An ad for a film camera on TV! Vivitar's back...

LOL. I was just about to start a new thread on this..... I was going to title it: "The death of Leica."
 
I remember seeing a thread a while back discussing a lab's development boom. Older people were buying up high end film P&S because good images were easier and more reliably achieved than on a digital camera. And no need to flick 10 dials to get what you want. Not saying that this vivitar is high end of course...

But as much as this ad makes me cringe, we still have our grannies/grampies or mom/dad to thank for keeping our labs alive! :D
 
Since I'm 60 years old, I know a lot of grannies, and they all shoot digital. We aren't all knitting on the porch or making wooden toys in our workshops! :)
 
I watched this in work so i had no sound and the tag line that appears half way through saying "real photos" got me chuckling :D is that as opposed to all these fake Photos taken this last decade or so? :D i love it! and if it contributes to the longevity of lab processing then i take my hat off. will i be buying one? um... no.
 
Funny or Not, Garbage or Not, but truth is that Many film P&S cameras will take better photos and do it easier that many digital P&S cameras. And I agree with the idea that looking at ACTUAL photos in your hand or a photo album is a lot more fun that on a computer screen. I often look through my old travel slides and photos and not so much digital ones. And I'm not even close to 60 years old. YMMV.
 
Funny or Not, Garbage or Not, but truth is that Many film P&S cameras will take better photos and do it easier that many digital P&S cameras....
Completely agree.. Especially the autofocus performance has taken a nosedive.

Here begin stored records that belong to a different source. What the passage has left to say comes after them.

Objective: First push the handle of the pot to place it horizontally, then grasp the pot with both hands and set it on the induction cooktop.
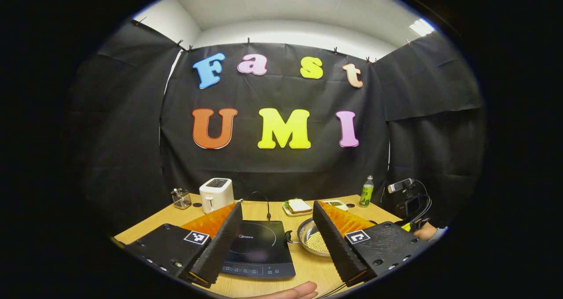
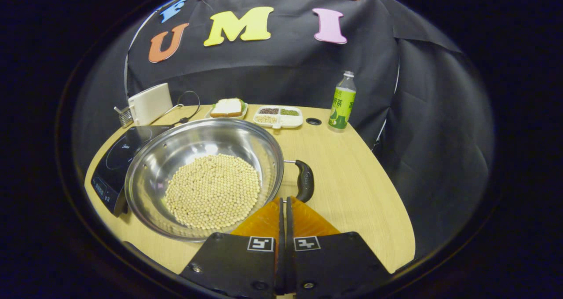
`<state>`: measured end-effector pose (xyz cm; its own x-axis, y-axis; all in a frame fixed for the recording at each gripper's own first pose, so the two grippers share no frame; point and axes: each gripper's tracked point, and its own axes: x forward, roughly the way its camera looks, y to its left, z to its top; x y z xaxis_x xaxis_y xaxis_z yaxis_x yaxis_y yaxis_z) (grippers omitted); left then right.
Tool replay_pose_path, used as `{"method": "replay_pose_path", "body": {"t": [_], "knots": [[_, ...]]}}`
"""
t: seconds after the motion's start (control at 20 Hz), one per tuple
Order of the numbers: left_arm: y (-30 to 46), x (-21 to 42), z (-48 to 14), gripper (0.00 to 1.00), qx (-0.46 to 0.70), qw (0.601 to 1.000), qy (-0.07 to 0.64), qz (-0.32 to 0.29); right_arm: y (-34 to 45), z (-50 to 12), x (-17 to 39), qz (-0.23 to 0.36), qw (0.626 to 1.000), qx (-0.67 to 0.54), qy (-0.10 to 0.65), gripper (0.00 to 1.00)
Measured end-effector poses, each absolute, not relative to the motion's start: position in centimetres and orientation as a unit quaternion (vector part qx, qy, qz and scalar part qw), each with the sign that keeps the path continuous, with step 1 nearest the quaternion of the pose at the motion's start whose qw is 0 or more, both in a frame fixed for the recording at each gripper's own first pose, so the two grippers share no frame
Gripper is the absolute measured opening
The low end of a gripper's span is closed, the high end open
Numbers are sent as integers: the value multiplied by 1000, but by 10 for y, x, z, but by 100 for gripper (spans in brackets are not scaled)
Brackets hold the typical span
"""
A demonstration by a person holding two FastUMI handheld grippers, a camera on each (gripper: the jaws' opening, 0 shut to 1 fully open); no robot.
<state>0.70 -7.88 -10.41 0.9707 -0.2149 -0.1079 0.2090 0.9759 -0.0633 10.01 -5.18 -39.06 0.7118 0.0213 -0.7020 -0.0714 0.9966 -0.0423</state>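
Note:
A steel pot (image 2: 204, 176) holding pale beans (image 2: 213, 191) stands on the wooden table in the right gripper view. Its dark side handle (image 2: 304, 180) sticks out on the right. My right gripper (image 2: 283, 199) is shut with nothing between its fingers, and its tips sit by the pot's near rim, just left of the handle's near end. The black induction cooktop (image 2: 116, 160) lies left of the pot. In the left gripper view my left gripper (image 1: 277, 203) stands open above the cooktop (image 1: 257, 248), and its right finger hides part of the pot (image 1: 310, 237).
Along the back of the table stand a white toaster (image 2: 149, 103), a sandwich plate (image 2: 227, 107), a divided dish (image 2: 279, 116) and a green bottle (image 2: 342, 101). A utensil cup (image 1: 181, 198) is beside the toaster. A camera (image 1: 407, 198) stands at the right edge. A hand (image 1: 290, 292) shows near the front.

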Motion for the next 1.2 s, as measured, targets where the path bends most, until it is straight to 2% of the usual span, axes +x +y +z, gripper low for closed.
{"method": "replay_pose_path", "body": {"t": [0.25, 0.4, 0.5, 0.55, 0.6, 0.8, 0.9, 1.2], "knots": [[-100, 45, -134, 96, -38, 989, 96, -108, -54, -391, 110, 40, 922, -15, 384, 4], [-116, 60, -164, 95, -52, 983, 130, -116, -55, -376, 113, 40, 932, -31, 360, 4], [-125, 72, -187, 95, -51, 980, 153, -115, -54, -364, 117, 45, 939, -44, 338, 11], [-128, 77, -201, 95, -43, 979, 166, -114, -56, -359, 119, 40, 942, -50, 328, 11], [-132, 82, -212, 95, -37, 977, 177, -115, -58, -352, 119, 38, 946, -53, 317, 19], [-148, 98, -245, 95, -40, 968, 213, -124, -56, -340, 121, 36, 954, -49, 295, 95], [-152, 109, -261, 95, -34, 966, 226, -122, -57, -338, 123, 32, 952, -42, 300, 100], [-165, 128, -304, 95, -31, 948, 285, -137, -66, -357, 128, 5, 944, -12, 329, 100]]}}
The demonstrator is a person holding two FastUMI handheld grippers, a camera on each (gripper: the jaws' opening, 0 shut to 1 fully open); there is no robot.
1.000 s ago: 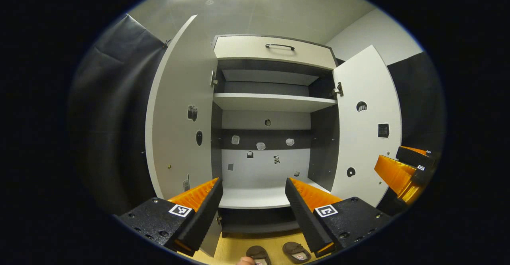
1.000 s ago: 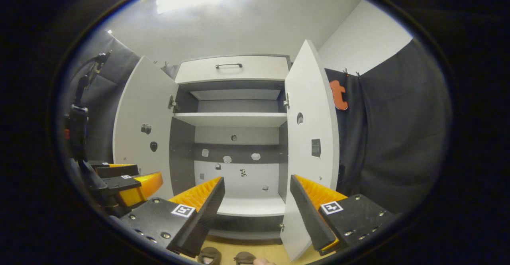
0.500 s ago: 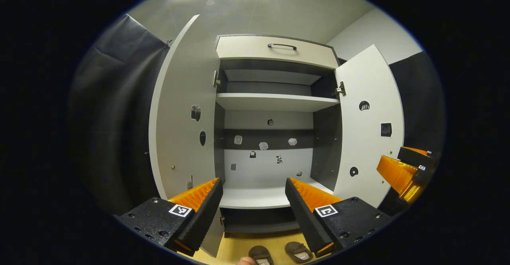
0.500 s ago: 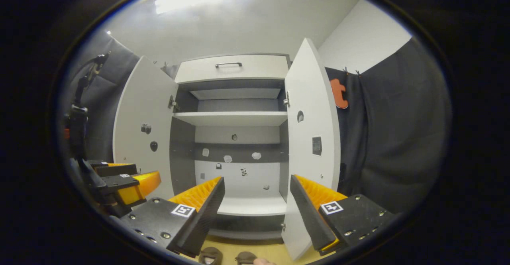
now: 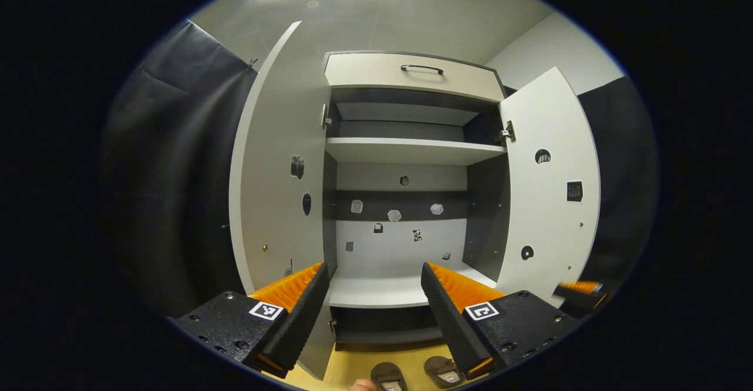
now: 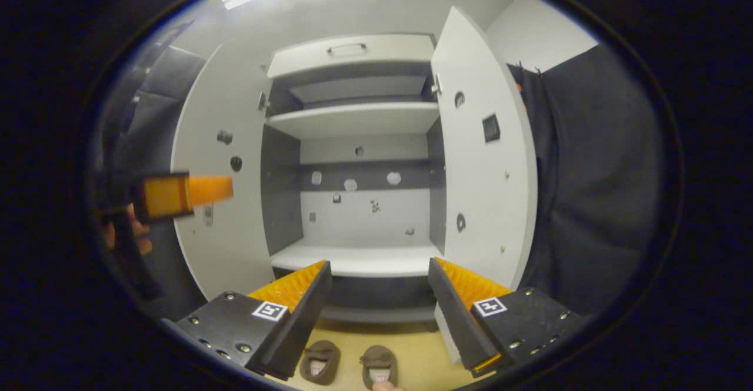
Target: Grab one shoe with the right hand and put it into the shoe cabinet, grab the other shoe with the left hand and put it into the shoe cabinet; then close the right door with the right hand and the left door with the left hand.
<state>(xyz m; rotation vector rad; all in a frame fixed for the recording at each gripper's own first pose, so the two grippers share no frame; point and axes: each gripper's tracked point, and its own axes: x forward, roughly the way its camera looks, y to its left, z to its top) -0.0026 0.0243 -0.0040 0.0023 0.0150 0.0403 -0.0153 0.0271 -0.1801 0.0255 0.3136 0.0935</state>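
Observation:
Two brown shoes stand side by side on the wooden floor before the cabinet: one [image 6: 320,361] on the left, the other [image 6: 379,366] on the right; in the left gripper view they are the left shoe [image 5: 387,376] and the right shoe [image 5: 442,370]. The shoe cabinet [image 6: 353,259] stands with both doors open: left door [image 6: 220,161], right door [image 6: 485,161]. My right gripper [image 6: 379,300] is open, above the shoes and tilted down toward them. My left gripper [image 5: 373,297] is open and faces the cabinet's lower shelf [image 5: 382,291]. The left gripper [image 6: 176,194] also shows blurred at left.
A drawer with a dark handle [image 5: 422,69] tops the cabinet, with an upper shelf [image 5: 412,151] beneath. Black cloth [image 6: 588,191] hangs on both sides. A fingertip [image 6: 385,386] shows at the bottom edge near the shoes. The right gripper's tip [image 5: 579,288] appears at the lower right.
My right gripper has tipped downward, so the shoes now show more fully below it. The left gripper view shifted slightly left. Both stay open.

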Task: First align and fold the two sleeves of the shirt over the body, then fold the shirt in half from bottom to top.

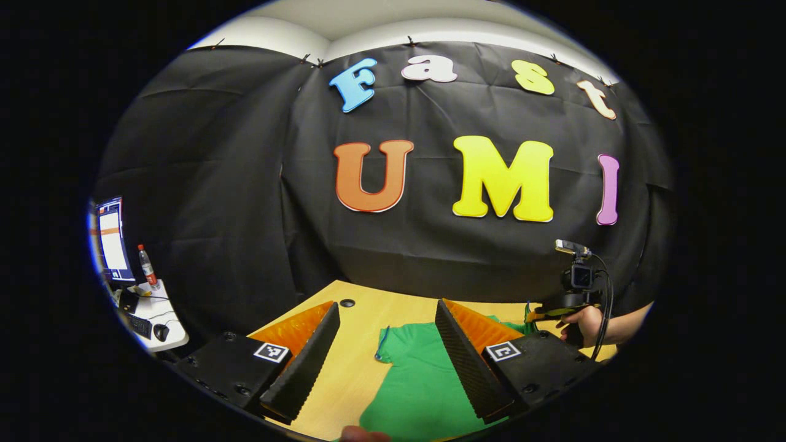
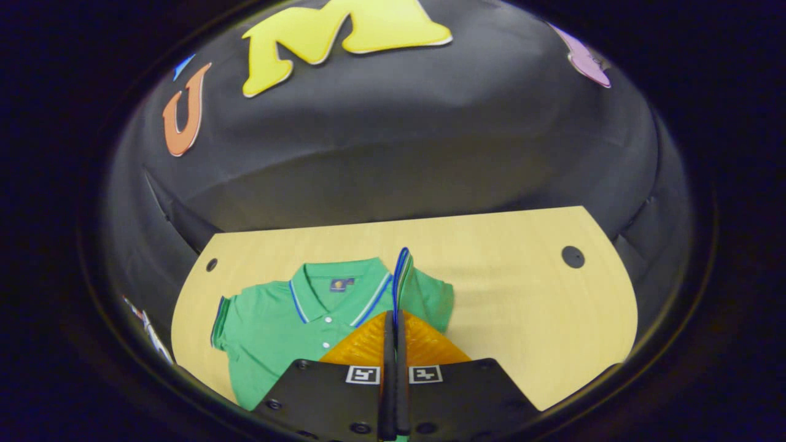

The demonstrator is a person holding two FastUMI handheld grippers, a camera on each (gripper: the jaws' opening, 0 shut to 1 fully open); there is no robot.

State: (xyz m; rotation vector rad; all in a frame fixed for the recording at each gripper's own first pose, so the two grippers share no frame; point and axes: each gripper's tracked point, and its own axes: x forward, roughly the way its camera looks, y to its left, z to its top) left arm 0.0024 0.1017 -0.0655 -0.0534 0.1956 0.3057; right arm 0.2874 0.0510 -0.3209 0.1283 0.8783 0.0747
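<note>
A green polo shirt (image 2: 288, 331) with blue-and-white trim lies face up on the wooden table (image 2: 509, 307), collar (image 2: 341, 288) towards the far wall. My right gripper (image 2: 393, 316) is shut on the edge of one short sleeve (image 2: 402, 270), whose striped cuff stands up above the fingertips. The other sleeve (image 2: 222, 320) lies flat at the shirt's left. In the left gripper view, my left gripper (image 1: 387, 304) hangs open above the shirt (image 1: 417, 380), holding nothing. Farther right, a hand (image 1: 583, 322) holds the right gripper (image 1: 537, 315) over the table.
The table (image 1: 362, 368) has round cable holes (image 2: 573, 256) near its far corners. Black cloth walls close it in behind and at the sides. Off to the left stands a white side table (image 1: 161, 325) with a monitor (image 1: 113, 239), a bottle (image 1: 147, 267) and a mouse.
</note>
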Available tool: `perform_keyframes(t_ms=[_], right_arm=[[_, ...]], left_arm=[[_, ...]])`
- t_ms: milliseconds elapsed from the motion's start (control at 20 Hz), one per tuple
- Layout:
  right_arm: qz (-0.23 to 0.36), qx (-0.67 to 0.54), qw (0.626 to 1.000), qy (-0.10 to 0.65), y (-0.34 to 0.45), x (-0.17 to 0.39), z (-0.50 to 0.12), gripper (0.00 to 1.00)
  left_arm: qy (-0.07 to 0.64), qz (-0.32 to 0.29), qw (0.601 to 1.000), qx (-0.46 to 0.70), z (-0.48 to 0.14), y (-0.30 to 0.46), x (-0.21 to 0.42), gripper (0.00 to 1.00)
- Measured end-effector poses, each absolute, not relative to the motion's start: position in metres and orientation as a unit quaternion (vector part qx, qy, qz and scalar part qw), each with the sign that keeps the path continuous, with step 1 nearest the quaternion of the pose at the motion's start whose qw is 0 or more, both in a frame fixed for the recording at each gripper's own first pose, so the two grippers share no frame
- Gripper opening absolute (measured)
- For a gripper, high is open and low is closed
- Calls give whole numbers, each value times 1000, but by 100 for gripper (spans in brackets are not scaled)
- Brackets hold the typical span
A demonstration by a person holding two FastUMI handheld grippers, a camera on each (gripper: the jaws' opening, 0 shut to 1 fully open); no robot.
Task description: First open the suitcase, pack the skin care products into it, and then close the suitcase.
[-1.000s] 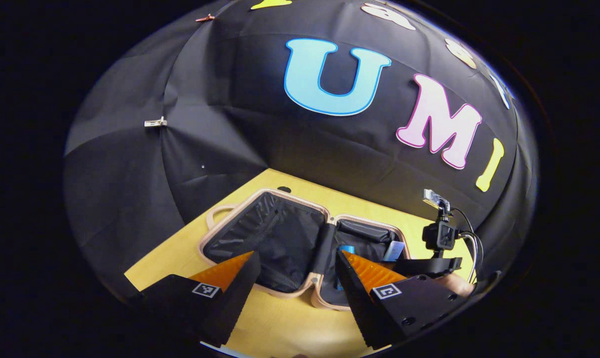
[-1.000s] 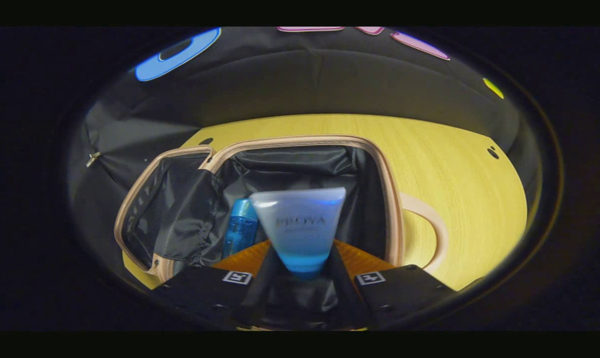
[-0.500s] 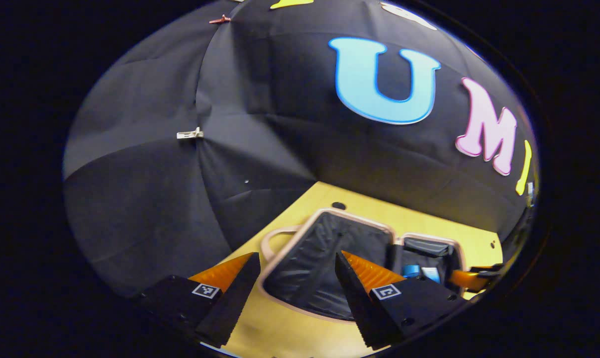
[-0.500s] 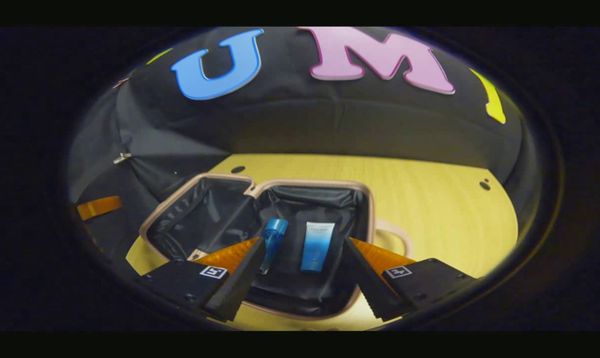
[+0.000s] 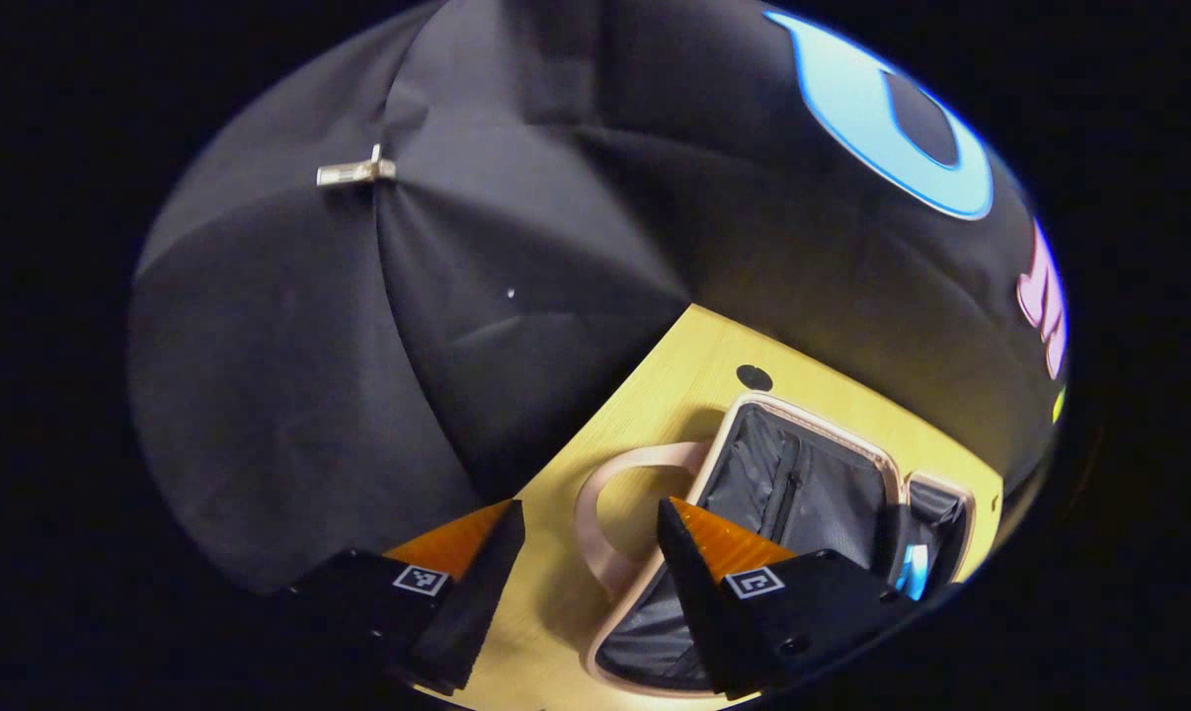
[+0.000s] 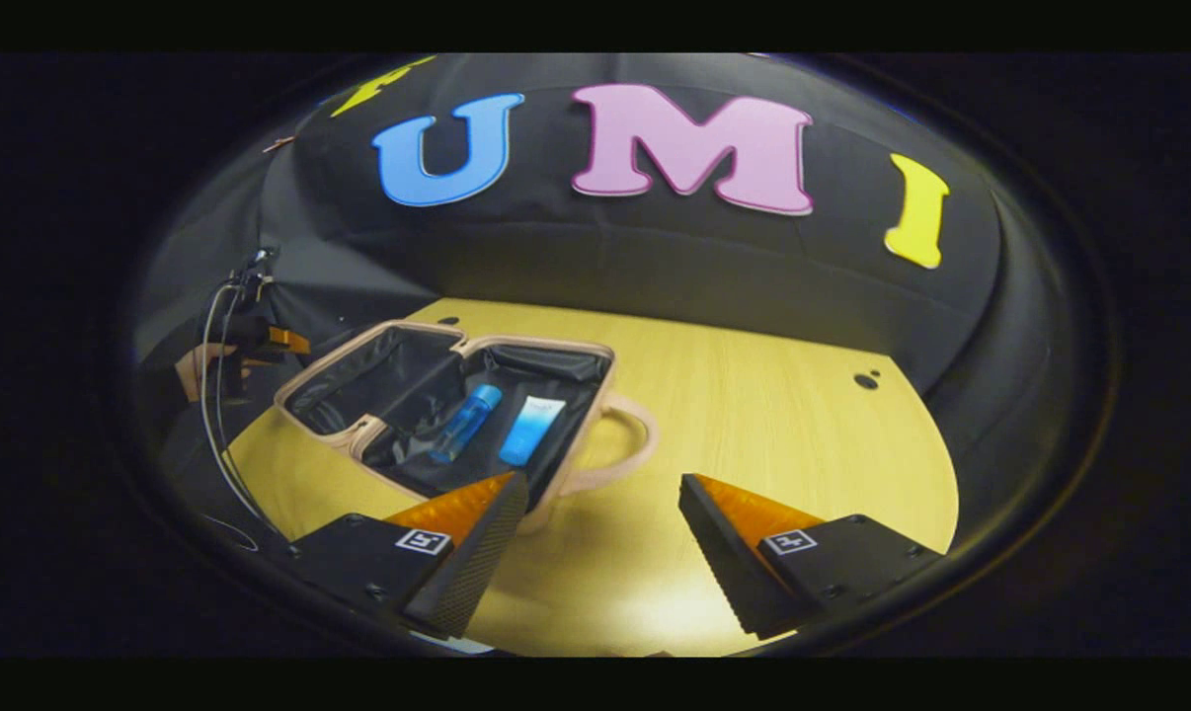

Film point and shoots have active IR systems that can focus on a black cat in a coal cellar. Try to do that with slow poke contrast detection running on the imaging chip.. even ordinary indoors scenes make my Coolpix digicam struggle to the point where it can't even take a bloody picture! :bang:
 
Completely agree.. Especially the autofocus performance has taken a nosedive.

Film point and shoots have active IR systems that can focus on a black cat in a coal cellar. Try to do that with slow poke contrast detection running on the imaging chip.. even ordinary indoors scenes make my Coolpix digicam struggle to the point where it can't even take a bloody picture! :bang:

I prefer film to digital for most applications. But to be honest, there are digital cameras with IR focusing at close distances.

I was surprised last weekend at my local CVS. I was there to pick up some film and saw a woman (a very young grandma if she was one) come in and study for a minute, then pick up one of CVS's boxed P&S cameras. The very basic ones without auto-focus. Everyone in the store rushed up front to applaud and cheer. Well, not really. I doubt anyone but me paid any attention.
 
The ad does sort of suck...... but the issues are real. My wife just went on a trip and bought a disposable film camera with a flash (I know its heresy) but was thrilled when she got 36 large prints with zero hassle. Now she's asking to borrow some of my gear....argggg.

Whatever it takes lets keep film in the public eye.
 
The ad does sort of suck...... but the issues are real. My wife just went on a trip and bought a disposable film camera with a flash (I know its heresy) but was thrilled when she got 36 large prints with zero hassle. Now she's asking to borrow some of my gear....argggg.

Whatever it takes lets keep film in the public eye.

I was going to make this comment. Well, not the part about the wife.

Disposable cameras are often good enough for vacation / snapshot photography. And at least the color hassles are someone else's problem. Also, fixed focus has the benefit of not screwing up what it is focusing on, and complete lack of exposure control has the benefit of usually being right.
 
My mother in law gave me 8 SD cards full of images to save to DVD's for her. When she loads the card full of images. She just buys a new card. She never loads them onto her computer or anything. I told her a film camera may be better for her. She looked at me like I was crazy.
 
My mother in law gave me 8 SD cards full of images to save to DVD's for her. When she loads the card full of images. She just buys a new card. She never loads them onto her computer or anything. I told her a film camera may be better for her. She looked at me like I was crazy.
Tread lightly with this one :D
 
well

well

I think you're nuts :D

My mother in law gave me 8 SD cards full of images to save to DVD's for her. When she loads the card full of images. She just buys a new card. She never loads them onto her computer or anything. I told her a film camera may be better for her. She looked at me like I was crazy.
 
My mother in law gave me 8 SD cards full of images to save to DVD's for her. When she loads the card full of images. She just buys a new card. She never loads them onto her computer or anything. I told her a film camera may be better for her. She looked at me like I was crazy.


I know some people who treat memory cards this way too. They don't take many pictures, so they treat them like film - basically single use with the option to delete an unwanted image. Problem is, these same people expect them to retain data like film, but today's solid state memory cards simply don't.
 
I know some people who treat memory cards this way too. They don't take many pictures, so they treat them like film - basically single use with the option to delete an unwanted image. Problem is, these same people expect them to retain data like film, but today's solid state memory cards simply don't.

Well, film won't forever either, but likely longer than SD cards.